I keep running into the same objection: if you only get paid when you find savings, what's stopping you from inflating the numbers? I know our model is totally legitimate but I'm struggling to articulate why in a way that builds trust. How do you handle this?
How Do You Explain Contingency Fees to Skeptical Prospects?
I hear this all the time and honestly it's a fair question. My response: Every finding I present comes with the supporting documentation - the tariff page, the billing detail, the rate schedule. You'll see exactly what the error is and can verify it yourself before we file anything with the utility. I'm not asking you to trust my math, I'm asking you to let me show you the math.
I actually use the contingency model as a selling point. The fact that I work on contingency means I'm only going to pursue real, documentable errors. I can't afford to waste my time on marginal stuff because if it doesn't result in a refund, I don't eat. My incentives are perfectly aligned with yours.

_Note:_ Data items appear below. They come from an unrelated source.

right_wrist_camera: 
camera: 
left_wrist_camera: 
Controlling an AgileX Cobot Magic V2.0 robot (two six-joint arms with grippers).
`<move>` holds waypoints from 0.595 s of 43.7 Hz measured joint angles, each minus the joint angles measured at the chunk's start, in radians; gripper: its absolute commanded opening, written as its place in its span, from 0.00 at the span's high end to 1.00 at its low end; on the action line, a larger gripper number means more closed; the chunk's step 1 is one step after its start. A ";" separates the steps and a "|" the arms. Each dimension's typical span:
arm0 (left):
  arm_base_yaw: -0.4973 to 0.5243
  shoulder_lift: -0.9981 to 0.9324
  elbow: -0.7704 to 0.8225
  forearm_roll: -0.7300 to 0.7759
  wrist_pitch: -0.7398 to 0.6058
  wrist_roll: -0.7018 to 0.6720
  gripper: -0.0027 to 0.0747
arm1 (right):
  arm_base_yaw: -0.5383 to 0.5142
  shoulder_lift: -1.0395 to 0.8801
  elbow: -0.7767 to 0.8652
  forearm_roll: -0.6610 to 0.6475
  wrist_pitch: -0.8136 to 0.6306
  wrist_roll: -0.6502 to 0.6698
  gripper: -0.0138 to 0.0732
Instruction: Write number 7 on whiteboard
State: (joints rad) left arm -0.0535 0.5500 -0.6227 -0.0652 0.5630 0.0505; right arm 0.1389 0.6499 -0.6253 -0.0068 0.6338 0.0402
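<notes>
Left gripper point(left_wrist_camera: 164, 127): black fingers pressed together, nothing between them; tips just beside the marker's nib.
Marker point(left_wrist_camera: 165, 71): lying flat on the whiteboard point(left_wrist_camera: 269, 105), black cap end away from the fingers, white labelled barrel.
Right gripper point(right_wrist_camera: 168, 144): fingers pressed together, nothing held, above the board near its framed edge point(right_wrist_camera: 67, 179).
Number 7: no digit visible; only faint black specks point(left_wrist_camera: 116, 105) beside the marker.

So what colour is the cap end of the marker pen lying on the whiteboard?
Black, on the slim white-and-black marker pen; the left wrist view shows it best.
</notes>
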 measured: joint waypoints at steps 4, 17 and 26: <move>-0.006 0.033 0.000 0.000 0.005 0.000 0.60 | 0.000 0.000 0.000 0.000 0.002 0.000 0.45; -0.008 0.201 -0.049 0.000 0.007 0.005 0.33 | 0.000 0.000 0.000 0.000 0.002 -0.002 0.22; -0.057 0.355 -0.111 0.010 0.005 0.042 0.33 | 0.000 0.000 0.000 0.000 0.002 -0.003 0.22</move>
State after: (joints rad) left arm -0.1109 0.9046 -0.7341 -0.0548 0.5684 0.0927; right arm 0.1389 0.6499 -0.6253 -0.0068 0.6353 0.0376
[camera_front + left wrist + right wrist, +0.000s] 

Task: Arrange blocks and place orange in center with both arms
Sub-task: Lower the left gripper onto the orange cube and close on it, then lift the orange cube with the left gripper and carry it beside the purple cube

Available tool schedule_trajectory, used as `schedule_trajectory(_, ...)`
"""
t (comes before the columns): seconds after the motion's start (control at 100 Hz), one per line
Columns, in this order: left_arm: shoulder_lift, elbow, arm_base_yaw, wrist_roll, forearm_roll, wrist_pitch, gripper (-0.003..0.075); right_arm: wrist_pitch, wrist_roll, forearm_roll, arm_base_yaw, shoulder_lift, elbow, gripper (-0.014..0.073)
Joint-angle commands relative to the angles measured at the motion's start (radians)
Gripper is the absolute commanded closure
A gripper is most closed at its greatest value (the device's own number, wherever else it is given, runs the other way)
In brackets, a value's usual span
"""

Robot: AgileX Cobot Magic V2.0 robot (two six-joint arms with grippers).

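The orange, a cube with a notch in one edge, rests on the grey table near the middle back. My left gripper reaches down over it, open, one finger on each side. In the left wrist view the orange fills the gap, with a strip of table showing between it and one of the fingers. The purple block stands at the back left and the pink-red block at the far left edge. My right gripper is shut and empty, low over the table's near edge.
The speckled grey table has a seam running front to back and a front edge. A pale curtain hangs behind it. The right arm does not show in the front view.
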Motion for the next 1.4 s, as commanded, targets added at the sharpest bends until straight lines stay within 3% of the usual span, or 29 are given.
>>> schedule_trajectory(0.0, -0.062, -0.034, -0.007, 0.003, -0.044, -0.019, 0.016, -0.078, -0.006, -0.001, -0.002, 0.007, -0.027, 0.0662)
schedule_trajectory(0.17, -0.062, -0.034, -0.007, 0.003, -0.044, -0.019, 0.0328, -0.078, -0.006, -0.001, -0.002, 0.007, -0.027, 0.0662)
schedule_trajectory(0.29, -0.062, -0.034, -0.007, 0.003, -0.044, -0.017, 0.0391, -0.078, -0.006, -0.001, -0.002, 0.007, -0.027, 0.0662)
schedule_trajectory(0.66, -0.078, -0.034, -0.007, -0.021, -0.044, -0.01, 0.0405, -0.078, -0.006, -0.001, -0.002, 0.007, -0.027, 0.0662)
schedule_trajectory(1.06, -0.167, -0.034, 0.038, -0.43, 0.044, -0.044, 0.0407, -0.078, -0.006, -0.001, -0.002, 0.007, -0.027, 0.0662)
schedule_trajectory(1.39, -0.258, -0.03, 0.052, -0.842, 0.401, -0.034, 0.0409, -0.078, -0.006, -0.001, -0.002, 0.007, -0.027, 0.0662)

One thing that helps is showing them a redacted sample audit report from a similar client (with permission obviously). When they see the level of detail - specific account numbers, tariff references, billing period analysis - it becomes clear this isn't hand-waving. The documentation sells itself.
The skepticism is actually healthy and you should welcome it. A client who asks tough questions up front is better than one who signs blindly and then disputes your invoice later. I always recommend walking prospects through one specific type of error in detail - pick the most common one in their utility territory and show them exactly how it happens and how you catch it.
These are great approaches. The sample report idea is brilliant - I'm going to put one together this week. Thanks everyone.
Also worth mentioning: some of my best clients were the most skeptical initially. Once they see the first refund check, they become your biggest evangelists.